Your agent's planning and decision-making loop hits Claude or GPT-4o. That's where you need the best reasoning. Your embedding generation, classification, extraction, and simple Q&A hit a local Ollama model. That's where you need speed and privacy, not peak intelligence.
```python
# Planning (cloud - best reasoning)
plan = cloud_model.generate("Given these tools and this goal, what steps?")
# Execution (local - fast, private, cheap)
for step in plan.steps:
if step.type == "classify":
result = local_model.generate(f"Classify: {step.input}")
elif step.type == "extract":
result = local_model.generate(f"Extract from: {step.input}")
elif step.type == "reason":
result = cloud_model.generate(f"Analyze: {step.input}")
```
This gives you the best of both worlds. Cloud quality where it matters. Local speed and privacy where it doesn't. And your API bill drops significantly because the bulk of your calls are free.
## Where This Is All Going
Quantization keeps getting better. Models keep getting more efficient. Hardware keeps getting faster. The gap between local and cloud models is narrowing, not widening.

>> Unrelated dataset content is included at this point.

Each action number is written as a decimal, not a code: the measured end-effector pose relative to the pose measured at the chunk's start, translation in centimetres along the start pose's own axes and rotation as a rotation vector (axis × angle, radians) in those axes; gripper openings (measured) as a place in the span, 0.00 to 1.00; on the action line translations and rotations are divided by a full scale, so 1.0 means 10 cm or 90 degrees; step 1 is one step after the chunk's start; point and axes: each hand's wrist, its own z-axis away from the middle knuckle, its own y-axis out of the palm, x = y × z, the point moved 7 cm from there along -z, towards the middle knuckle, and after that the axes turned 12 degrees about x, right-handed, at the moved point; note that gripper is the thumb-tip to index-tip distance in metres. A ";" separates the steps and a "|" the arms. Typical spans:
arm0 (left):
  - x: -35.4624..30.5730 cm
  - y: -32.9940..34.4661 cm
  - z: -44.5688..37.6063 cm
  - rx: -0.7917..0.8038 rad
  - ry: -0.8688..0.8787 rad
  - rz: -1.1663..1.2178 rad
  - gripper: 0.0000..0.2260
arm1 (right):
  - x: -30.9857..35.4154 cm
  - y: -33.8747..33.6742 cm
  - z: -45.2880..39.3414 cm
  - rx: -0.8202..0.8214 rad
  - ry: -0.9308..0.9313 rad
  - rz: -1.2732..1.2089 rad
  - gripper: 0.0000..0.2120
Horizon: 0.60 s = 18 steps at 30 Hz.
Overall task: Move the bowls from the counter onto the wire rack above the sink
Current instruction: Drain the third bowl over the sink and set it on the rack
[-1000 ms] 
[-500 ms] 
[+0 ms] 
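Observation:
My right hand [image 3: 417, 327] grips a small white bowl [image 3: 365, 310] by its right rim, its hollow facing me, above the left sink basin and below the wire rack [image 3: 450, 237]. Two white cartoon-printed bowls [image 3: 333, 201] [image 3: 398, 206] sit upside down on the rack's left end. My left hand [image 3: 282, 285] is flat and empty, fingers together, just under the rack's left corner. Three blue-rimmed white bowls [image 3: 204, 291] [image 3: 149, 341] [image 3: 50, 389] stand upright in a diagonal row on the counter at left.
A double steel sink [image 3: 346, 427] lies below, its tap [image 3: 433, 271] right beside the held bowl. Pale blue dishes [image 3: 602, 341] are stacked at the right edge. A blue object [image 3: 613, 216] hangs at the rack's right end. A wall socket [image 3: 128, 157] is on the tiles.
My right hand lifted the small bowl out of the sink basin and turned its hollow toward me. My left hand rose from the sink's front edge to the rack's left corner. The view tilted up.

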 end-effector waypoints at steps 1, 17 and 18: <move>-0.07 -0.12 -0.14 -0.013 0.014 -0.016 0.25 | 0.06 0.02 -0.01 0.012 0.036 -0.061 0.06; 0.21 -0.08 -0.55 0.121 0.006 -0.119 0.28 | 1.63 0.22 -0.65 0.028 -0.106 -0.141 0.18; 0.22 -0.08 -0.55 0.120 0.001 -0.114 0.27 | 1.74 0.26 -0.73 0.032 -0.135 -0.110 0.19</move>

Today, an 8B model on a decent laptop handles 80% of what most applications need. In a year, that number will be higher. The cloud providers know this. That's why they're competing on price and adding features that local inference can't easily replicate (massive context windows, multi-modal, real-time search).
Run Ollama. Experiment with local models. Build the hybrid architecture. Even if you use cloud APIs for production, understanding local inference makes you a better AI engineer. And when the requirements say "data can't leave our network," you'll already know what to do.